EU-Gelder unterstützen Technologieentwicklung

Italienische Hersteller von Wasserstofftechnik erhalten auch EU-Förderungen im Rahmen des IPCEI-Programms (Important Project of Common European Interest). Italienische Unternehmen profitieren dabei zum einen vom IPCEI-Projekt Hy2Use. Dieses fördert industrielle Elektrolyseanlagen und Transporttechnologien mit 5,2 Milliarden Euro.

Begünstigte italienische Hy2Use-Anbieter sind NextChem, der Ingenieurdienstleister Rina-CSM, das Gemeinschaftsunternehmen South Italy Green Hydrogen der Energiekonzerne Eni und Enel sowie das Projekt SardHy Green Hydrogen, das Enel und Saras realisieren. Am Programm Hy2Use nehmen außer Italien zwölf weitere EU-Länder teil.
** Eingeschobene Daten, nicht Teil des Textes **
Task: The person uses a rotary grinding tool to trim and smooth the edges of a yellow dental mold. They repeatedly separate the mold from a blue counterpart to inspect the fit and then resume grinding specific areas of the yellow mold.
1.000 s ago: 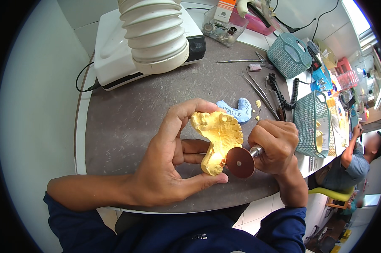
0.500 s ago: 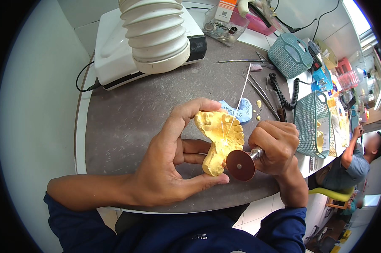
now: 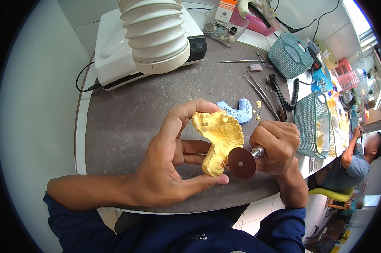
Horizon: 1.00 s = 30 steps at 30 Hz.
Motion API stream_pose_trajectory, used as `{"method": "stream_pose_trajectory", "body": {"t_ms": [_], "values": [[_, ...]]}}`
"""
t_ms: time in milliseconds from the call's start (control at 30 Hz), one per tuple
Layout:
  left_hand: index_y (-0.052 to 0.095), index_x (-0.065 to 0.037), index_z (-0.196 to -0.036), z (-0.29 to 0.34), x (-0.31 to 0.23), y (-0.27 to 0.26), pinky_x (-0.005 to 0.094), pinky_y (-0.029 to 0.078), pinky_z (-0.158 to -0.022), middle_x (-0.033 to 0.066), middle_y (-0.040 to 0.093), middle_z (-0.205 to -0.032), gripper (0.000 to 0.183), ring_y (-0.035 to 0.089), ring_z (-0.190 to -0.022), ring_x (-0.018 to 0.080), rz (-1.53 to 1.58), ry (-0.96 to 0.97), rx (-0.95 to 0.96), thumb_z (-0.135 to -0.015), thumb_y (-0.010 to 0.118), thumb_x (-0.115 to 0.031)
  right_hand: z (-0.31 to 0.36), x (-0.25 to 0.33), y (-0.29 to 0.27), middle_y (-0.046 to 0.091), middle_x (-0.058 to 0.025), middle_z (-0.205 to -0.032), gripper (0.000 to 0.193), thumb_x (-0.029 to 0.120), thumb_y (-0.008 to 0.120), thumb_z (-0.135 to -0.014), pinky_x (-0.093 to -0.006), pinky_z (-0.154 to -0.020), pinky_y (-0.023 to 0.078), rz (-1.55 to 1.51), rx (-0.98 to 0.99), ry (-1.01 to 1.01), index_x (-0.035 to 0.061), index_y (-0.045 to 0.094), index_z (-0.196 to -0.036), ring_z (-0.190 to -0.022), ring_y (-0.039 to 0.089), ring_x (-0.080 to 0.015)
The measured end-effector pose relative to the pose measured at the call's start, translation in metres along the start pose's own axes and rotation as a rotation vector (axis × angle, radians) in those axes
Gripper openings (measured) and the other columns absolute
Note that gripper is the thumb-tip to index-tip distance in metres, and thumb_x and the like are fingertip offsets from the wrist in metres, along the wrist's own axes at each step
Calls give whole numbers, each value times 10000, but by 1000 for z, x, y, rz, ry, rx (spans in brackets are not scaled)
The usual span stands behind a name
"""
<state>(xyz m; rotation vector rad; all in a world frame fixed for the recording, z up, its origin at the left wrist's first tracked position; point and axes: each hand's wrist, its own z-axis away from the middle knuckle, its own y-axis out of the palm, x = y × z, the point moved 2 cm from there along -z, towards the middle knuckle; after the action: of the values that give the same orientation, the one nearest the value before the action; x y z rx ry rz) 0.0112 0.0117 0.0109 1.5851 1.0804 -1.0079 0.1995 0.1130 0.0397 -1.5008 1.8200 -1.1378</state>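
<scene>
Trimming underway: left hand (image 3: 165, 168) pinches the yellow cast (image 3: 218, 141), right hand (image 3: 277, 145) fists the handpiece, its disc (image 3: 241, 162) touching the cast at five o'clock; next calls for steady pressure.

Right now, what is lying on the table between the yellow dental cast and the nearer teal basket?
In the head view, the right hand with its brown cutting disc sits between the yellow dental cast and the teal basket.

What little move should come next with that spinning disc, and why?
Probably ease the brown disc leftward into the yellow cast. The disc sits right at the cast's lower right edge, the right hand grips the tool, and the left hand steadies the cast.
</scene>
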Motion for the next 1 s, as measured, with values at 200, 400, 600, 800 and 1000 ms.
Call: {"method": "stream_pose_trajectory", "body": {"t_ms": [200, 400, 600, 800, 1000], "values": [[199, -64, -1433, 1, 1, 1, 366, 519, -1042, 171, 344, -1416, 934, 543, -1265, 269, 1, -2, -14, -733, 787, 125, 0, 0, 0, 405, -23, -521, 538, 449, 827, -689, -314, -393, 338, 1, 1, -7, 92, 436, -594, -407, 449, -181], [195, -44, -1452, 0, -3, 1, 356, 528, -1029, 167, 339, -1415, 954, 554, -1253, 269, -37, 2, -9, -729, 797, 115, 0, 1, 0, 406, -20, -525, 548, 469, 816, -692, -311, -393, 341, 8, 10, -13, 93, 430, -596, -404, 450, -178], [188, -51, -1460, 0, -3, 1, 360, 528, -1027, 166, 334, -1419, 965, 557, -1250, 268, -33, 4, -4, -730, 797, 114, 0, 1, 0, 389, -20, -521, 554, 475, 813, -685, -307, -391, 338, 4, 10, -13, 94, 421, -596, -406, 447, -175], [187, -61, -1457, 0, -3, 0, 367, 524, -1030, 170, 345, -1419, 962, 557, -1252, 272, -50, -4, 7, -733, 798, 107, 0, 0, 2, 379, -23, -519, 550, 466, 815, -688, -309, -390, 330, -2, -11, -23, 93, 421, -596, -405, 437, -177], [196, -78, -1448, 1, 0, 0, 371, 521, -1033, 181, 338, -1436, 950, 549, -1260, 274, -34, 7, 3, -736, 797, 106, 1, 0, 0, 382, -26, -518, 550, 456, 823, -685, -312, -389, 321, 19, -2, -7, 93, 421, -589, -403, 431, -176]]}}
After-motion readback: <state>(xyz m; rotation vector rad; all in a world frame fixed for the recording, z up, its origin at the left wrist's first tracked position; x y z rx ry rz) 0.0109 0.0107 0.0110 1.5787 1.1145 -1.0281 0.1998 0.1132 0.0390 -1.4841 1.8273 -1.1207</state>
Italien ist mit 14 anderen EU-Staaten auch am IPCEI-Programm Hy2Tech beteiligt. Dieses stellt 5,4 Milliarden Euro für Forschung und Entwicklungen in der gesamten Wertschöpfungskette von Wasserstoff zur Verfügung. Vom Hy2Tech-Programm profitieren sechs italienische Unternehmen: die Energiekonzerne Enel und Ansaldo, der Schiffbauer Fincantieri, der Nutzfahrzeugbauer Iveco, der Chemie- und Umwelttechnikhersteller De Nora und die italienische Niederlassung des französischen Technologiekonzerns Alstom.

Spezielle Förderung für energieintensive Branchen

Darüber hinaus erhält die italienische Wasserstoffwirtschaft bis 2027 Förderungen aus der EU-Aufbau- und Resilienzfazilität. Diese wurde 2021 zur Überwindung der Coronakrise durch nachhaltige und digitale Investitionen ins Leben gerufen und sieht 3,6 Milliarden Euro für Wasserstoffentwicklungen in Italien vor. Davon stehen 2 Milliarden Euro für Projekte in besonders energieintensiven Hard-to-abate-Industrien zur Verfügung. Weitere 500 Millionen Euro können für Vorhaben in anderen Industrieanlagen genutzt werden. Für Wasserstoffantriebe im Verkehr stehen 530 Millionen Euro bereit.

Die Unternehmen sind im italienischen Wasserstoffverband H2it zusammengeschlossen. Regionale Cluster bestehen unter anderem in der Emilia Romagna und in Basilicata.